> _ACTION ITEM_:
In the listing below, find the line with "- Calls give" and the line with "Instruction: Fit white". Repeat those two lines and all lines between them exactly.

|---|

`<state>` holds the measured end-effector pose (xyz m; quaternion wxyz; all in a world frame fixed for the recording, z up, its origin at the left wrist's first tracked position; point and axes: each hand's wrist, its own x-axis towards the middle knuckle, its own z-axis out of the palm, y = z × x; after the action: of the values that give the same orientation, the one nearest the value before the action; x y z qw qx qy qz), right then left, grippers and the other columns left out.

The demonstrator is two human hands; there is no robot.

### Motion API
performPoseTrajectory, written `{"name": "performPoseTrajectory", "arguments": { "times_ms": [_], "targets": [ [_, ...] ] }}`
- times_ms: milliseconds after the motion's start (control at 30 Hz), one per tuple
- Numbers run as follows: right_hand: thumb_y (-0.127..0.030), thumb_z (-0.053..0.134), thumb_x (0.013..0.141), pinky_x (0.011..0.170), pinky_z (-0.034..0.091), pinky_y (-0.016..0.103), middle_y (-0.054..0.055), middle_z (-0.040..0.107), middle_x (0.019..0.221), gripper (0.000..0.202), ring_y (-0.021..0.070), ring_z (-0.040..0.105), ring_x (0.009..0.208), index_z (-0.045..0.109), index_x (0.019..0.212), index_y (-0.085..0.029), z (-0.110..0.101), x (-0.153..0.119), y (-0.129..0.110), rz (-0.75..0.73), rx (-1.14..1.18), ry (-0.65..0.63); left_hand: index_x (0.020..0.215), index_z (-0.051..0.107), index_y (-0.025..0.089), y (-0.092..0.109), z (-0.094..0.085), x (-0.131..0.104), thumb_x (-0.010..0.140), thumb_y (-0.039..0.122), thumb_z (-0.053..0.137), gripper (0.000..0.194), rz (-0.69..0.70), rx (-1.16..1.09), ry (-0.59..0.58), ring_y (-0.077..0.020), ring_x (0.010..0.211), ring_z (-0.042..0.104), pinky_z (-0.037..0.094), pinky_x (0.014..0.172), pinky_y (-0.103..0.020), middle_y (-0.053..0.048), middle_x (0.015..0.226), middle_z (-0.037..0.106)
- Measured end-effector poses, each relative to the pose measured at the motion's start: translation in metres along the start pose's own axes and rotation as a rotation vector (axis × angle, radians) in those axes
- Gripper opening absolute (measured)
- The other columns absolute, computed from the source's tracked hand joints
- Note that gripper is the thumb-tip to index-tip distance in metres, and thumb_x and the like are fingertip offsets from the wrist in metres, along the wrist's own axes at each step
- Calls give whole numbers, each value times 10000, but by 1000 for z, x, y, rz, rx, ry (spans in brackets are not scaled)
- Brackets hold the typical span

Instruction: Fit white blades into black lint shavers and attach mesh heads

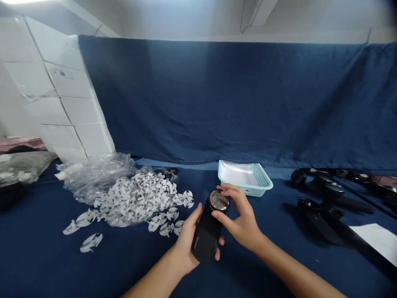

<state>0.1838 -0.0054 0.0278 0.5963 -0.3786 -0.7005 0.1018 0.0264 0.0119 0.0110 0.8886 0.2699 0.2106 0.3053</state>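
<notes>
A black fabric shaver [205, 240] with a round, perforated metal head [219, 201] is held up at the front middle. My left hand [185, 248] is wrapped round its body from below, fingertips showing on the far side. Thumb and fingers of my right hand [243, 219] pinch the rim of the metal head from both sides. Whether the head is loose or fixed I cannot tell. Left of the hands lies a heap of white round plastic parts [136, 200], with several strays near my left thumb.
Crumpled clear plastic bags [96, 176] lie behind the heap. A pale blue basket [262, 188] with something white inside stands beyond my right hand. On the right are several black shaver bodies [319, 223] and a white sheet [376, 242]. White boxes [68, 107] and a blue curtain [217, 103] stand behind.
</notes>
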Motion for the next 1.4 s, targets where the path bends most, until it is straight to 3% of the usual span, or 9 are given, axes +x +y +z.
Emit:
{"name": "performPoseTrajectory", "arguments": {
  "times_ms": [167,533,667,867,967,1133,1233,1400],
  "targets": [
    [-225,709,804,1016,436,489,101,521,1272,424,278,514,1208,515,1178,-270,1,-5,9,-22,-26,-44,1023,651,104,-1,0,0,905,606,407,571,8,-35,-8,-224,564,646,527,376,-310,-76,676,637],
    [-303,696,830,1086,397,501,93,508,1381,608,283,479,1280,443,1382,-283,-7,-1,13,149,65,-203,972,639,141,-1,-1,0,901,624,396,545,-13,-11,2,-214,549,641,536,389,-302,-63,613,620],
    [-308,693,836,1111,360,500,69,509,1397,547,276,452,1304,500,1348,-297,-10,1,12,145,72,-256,971,635,146,-1,-1,0,895,620,415,529,-17,-18,9,-217,549,644,537,388,-308,-59,621,621],
    [-291,684,837,1066,411,479,77,554,1332,525,262,515,1234,501,1329,-275,-15,8,9,233,122,-307,1018,630,142,0,-3,2,892,610,436,521,-7,-7,36,-222,563,648,535,391,-312,-48,638,619],
    [-245,718,793,1075,389,488,72,560,1305,544,267,483,1254,533,1302,-281,-26,17,-1,200,-41,-361,1027,627,152,-1,-3,3,880,621,448,522,-11,27,74,-217,558,646,538,405,-313,-47,640,623],
    [-162,720,772,1028,430,475,51,601,1261,638,249,533,1177,491,1350,-305,-45,30,-20,115,-325,-575,1107,596,137,0,5,-1,854,634,489,568,-31,186,245,-194,503,629,520,401,-283,-48,636,628],
    [-155,737,765,1044,421,450,52,585,1287,594,238,528,1191,528,1308,-278,-47,30,-17,45,-351,-587,1209,539,160,1,9,-4,863,631,477,588,-1,248,302,-176,457,611,491,381,-255,-33,636,628],
    [-135,728,782,1033,433,414,63,589,1267,530,225,508,1195,547,1270,-230,-44,27,-6,-67,-347,-583,1203,540,143,4,6,-3,898,613,405,577,46,281,281,-190,471,622,513,414,-282,-55,640,650]
  ]
}}
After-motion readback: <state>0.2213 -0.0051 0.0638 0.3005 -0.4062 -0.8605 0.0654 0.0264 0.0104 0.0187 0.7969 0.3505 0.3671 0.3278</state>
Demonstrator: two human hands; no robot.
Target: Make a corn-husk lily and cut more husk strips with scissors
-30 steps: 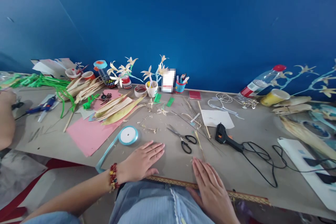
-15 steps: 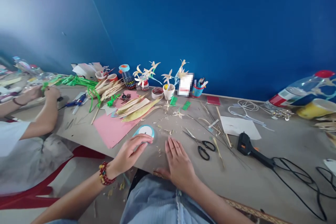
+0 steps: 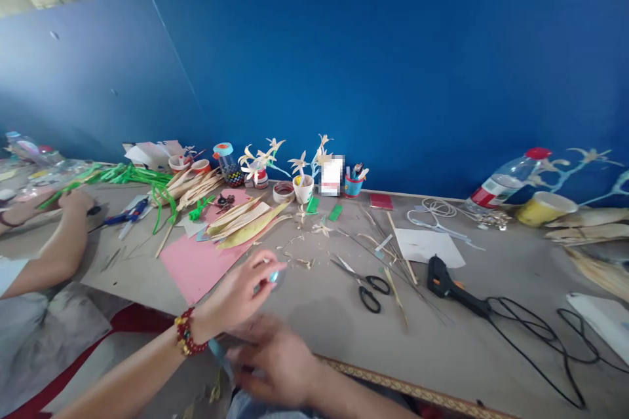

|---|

> _SOLUTION_:
- Calls give whole numbers, each value times 10000, but by 1000 for z, x, y, rz, rx, ry (spans in brackets are not scaled)
- Brackets hold the typical span

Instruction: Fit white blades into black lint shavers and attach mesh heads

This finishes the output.